The Code was promulgated by the Act of 9 March 1992. It entered into force on 1 January
1993.
The code has made it possible to bring together all the texts that govern the subject.
Codification has made it possible to protect the rights of insured persons and beneficiaries of
insurance contracts. The provisions of the Code are also intended to guarantee the financial
equilibrium of insurance undertakings, which is essential for the smooth running of the
insurance operation and for the solidity of the financial base of these undertakings.
The code allowed
Protection of the weaker party (Objective 1).
Maintaining financial equilibrium (Objective 2).
Moralization of the sector ( objective 3 ).
The characteristics of the insurance contract
The insurance contract is a named contract. An examination of the texts governing it leads us
to situate it in the usual classification of contract law and to identify the following
characteristics:
1- It's a consensual contract :
A contract is said to be consensual when the consent of the parties is sufficient to form it. The
contract is thus valid and no formalities are required.
In insurance matters, the consent of the parties is sufficient for the validity of the contract. It is
therefore not mandatory to write a document.

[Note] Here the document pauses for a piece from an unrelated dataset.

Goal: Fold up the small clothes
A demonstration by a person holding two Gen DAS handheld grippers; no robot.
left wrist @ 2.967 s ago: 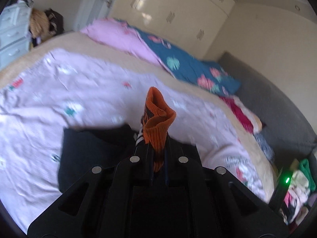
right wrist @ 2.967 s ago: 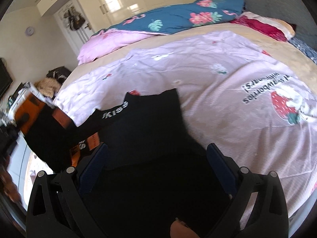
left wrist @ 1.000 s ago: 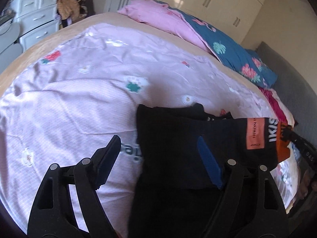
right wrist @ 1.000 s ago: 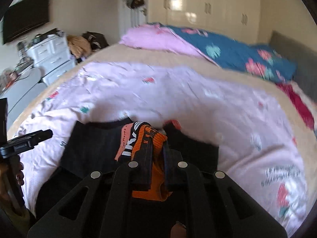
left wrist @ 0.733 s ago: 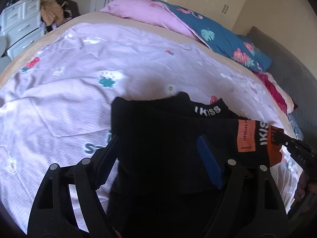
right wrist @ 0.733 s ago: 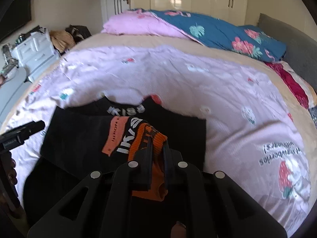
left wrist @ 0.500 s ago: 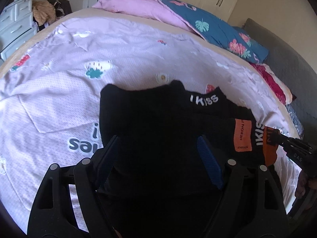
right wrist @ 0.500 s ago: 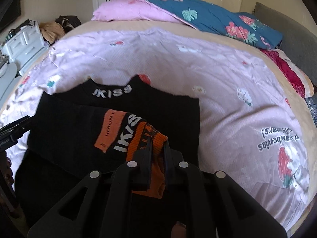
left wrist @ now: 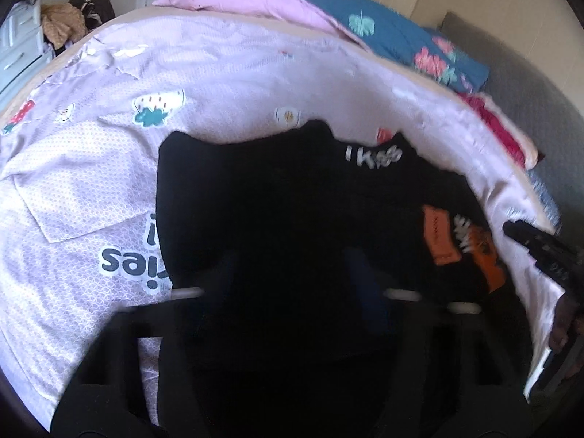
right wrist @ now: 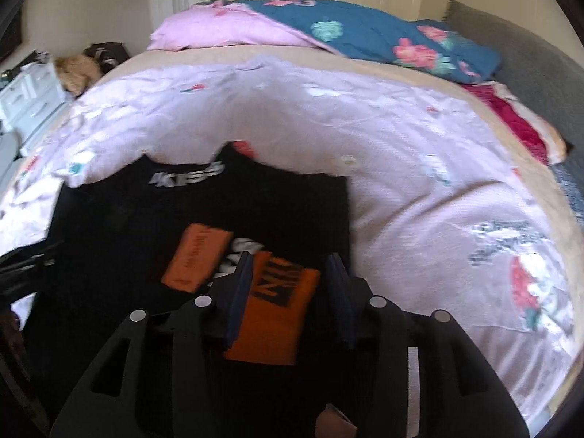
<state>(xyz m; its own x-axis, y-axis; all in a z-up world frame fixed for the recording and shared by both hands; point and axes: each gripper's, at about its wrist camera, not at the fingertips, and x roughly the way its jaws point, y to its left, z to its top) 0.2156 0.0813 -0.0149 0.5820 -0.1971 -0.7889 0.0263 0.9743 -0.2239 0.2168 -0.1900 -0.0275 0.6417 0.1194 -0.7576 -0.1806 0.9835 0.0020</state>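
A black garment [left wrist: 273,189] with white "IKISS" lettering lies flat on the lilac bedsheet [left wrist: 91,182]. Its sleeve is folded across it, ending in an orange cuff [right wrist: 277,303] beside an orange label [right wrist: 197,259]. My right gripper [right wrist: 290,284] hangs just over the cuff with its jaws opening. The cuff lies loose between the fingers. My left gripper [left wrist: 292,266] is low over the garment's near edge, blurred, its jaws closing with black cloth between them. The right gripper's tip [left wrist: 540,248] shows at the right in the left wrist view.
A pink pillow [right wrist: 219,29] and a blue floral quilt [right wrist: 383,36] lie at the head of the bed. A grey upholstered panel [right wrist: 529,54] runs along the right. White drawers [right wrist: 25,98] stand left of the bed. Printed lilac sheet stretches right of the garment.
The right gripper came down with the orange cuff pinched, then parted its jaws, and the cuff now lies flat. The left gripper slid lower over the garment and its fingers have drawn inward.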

2- It is a synallagmatic contract:
There is reciprocity of the obligations of the insured and the insurer. The insured undertakes
to make a declaration of the risks to be paid, to pay the premiums and to declare the
claim. Reciprocally, the insurer is obliged to perform its service in the event of a claim. It is
not required to insure the loss when the insured fails to perform its obligations or to honour its
commitments.
3- It is a contract for pecuniary interest:
In the insurance contract, there is no liberal intention as each of the parties to the contract
hopes to make a profit from the transaction.

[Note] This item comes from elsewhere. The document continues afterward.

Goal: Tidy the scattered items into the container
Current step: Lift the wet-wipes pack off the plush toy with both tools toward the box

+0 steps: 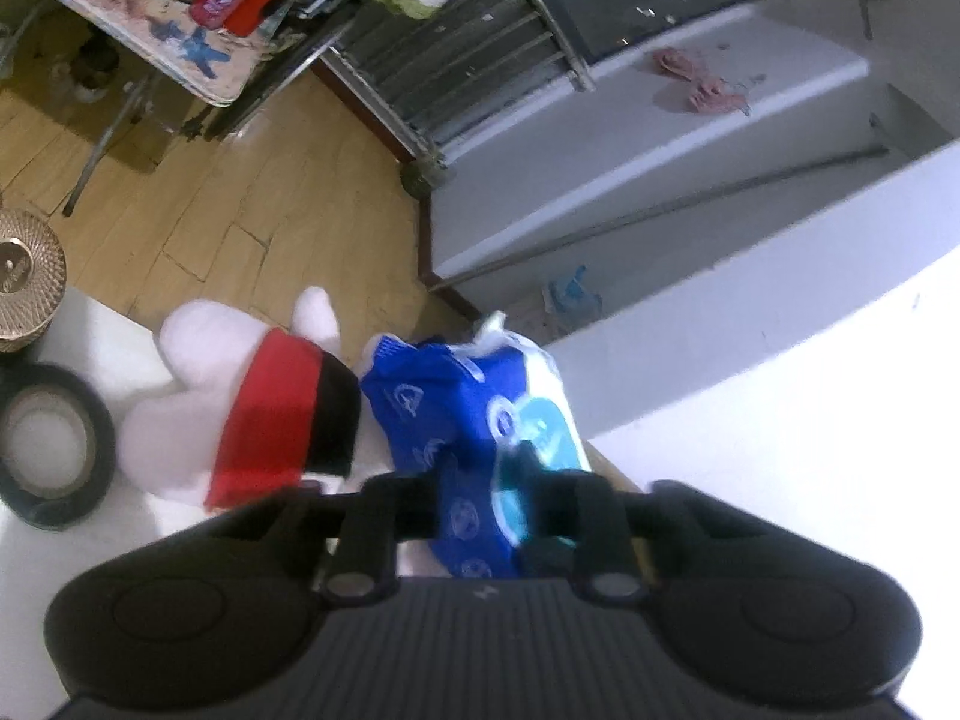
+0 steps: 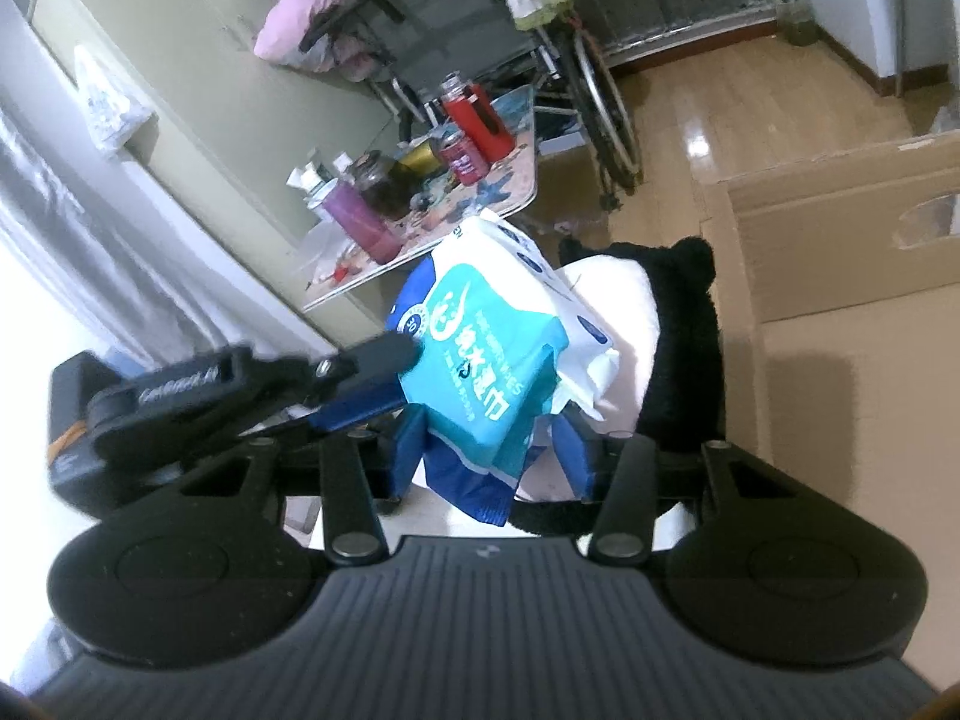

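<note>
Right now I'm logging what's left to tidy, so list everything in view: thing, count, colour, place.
wet wipes pack: one, blue, teal and white, held up between both grippers
plush toy: one, white with a red and black band, on the white surface behind the pack
tape roll: one, black, on the white surface at the left edge of the left wrist view
woven basket: one, tan, beyond the tape roll
cardboard box: one, brown, right of the plush toy
folding table: one, patterned top, crowded with bottles and cans, on the wooden floor
left gripper: black, fingers closed on the pack
right gripper: black frame, blue fingers either side of the pack's lower end
</note>
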`<state>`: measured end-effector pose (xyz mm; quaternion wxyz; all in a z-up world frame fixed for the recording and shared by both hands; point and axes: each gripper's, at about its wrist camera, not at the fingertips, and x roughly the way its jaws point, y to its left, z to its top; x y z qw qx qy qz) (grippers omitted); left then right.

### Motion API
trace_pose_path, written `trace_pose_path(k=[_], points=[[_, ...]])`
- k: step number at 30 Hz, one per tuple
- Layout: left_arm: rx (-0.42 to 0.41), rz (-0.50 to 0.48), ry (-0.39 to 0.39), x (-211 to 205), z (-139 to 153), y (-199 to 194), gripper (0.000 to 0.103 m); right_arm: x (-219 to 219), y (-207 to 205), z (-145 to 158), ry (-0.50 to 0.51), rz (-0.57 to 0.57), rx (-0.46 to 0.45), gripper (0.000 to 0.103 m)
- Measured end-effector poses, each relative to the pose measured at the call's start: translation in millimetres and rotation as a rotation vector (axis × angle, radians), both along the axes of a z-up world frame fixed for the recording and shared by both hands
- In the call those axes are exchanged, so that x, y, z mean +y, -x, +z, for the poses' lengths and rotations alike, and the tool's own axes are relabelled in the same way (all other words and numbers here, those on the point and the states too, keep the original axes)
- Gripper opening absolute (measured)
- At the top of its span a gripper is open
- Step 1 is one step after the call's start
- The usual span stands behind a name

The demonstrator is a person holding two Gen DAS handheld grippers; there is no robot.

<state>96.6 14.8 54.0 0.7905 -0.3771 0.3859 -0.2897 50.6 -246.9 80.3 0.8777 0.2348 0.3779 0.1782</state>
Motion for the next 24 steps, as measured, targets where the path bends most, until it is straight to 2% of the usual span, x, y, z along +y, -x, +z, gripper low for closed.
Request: trace_pose_path(k=[2,4,5,6,8,12,16,17,19,22,24], points=[[-0.021,-0.025,-0.027,2,6,3,0.01,0,2,3,0.013,-0.012,-0.015,0.045],[-0.091,-0.001,-0.056,7,13,9,0.019,2,3,9,0.06,-0.026,-0.042,0.045],[-0.116,0.021,-0.055,10,16,10,0.031,1,3,11,0.08,-0.024,-0.048,0.045],[-0.128,0.044,-0.051,12,17,10,0.047,0,4,12,0.085,-0.022,-0.045,0.045],[-0.145,0.094,-0.048,16,21,7,0.057,-4,2,10,0.074,-0.023,-0.029,0.045],[-0.154,0.121,-0.123,7,16,-10,0.061,-12,1,11,0.068,-0.037,-0.019,0.045],[-0.019,0.065,-0.019,-3,-7,-32,0.063,-16,0,12,0.073,-0.052,-0.015,0.045],[-0.006,0.06,0.003,-4,-10,-34,0.064,-17,-2,12,0.069,-0.05,-0.012,0.045],[-0.009,0.052,-0.002,-6,-12,-36,0.067,-17,-3,12,0.065,-0.052,-0.011,0.045],[-0.008,0.025,-0.036,-11,-16,-35,0.062,-17,-7,13,0.062,-0.049,-0.009,0.047],[0.009,0.029,-0.01,-6,-18,-35,0.059,-20,-10,11,0.054,-0.052,0.0,0.052]])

The insured pays premiums or contributions in return for the security provided by the
insurer. It should be noted that we can speak of a liberal intention in the relationship between
the insured and the third-party beneficiary.
4- It is a successive contract:
The performance of the insurance contract is spread over time, the guarantee due by the
insurer is spread over time and can be provided for a long period.
5- It's a random contract:
A contract is said to be random when its effects depend on an uncertain event.
In the relationship between insurer and policyholder, there is a lot of uncertainty. The hazard
is true both in the case of coverage of an uncertain risk and in the case of a certain risk.
Note: From an economic point of view, the insurance operation is not random because the
scientific data allows the risks to be managed and compensated.
6- This is a contract of adhesion:
Large companies are able to negotiate the terms of insurance contracts on an equal footing
with the insurer, but policyholders generally adhere to a pre-established contract whose
clauses they cannot discuss.
In practical terms, the contract is a form of form in which the insured fills in the blanks.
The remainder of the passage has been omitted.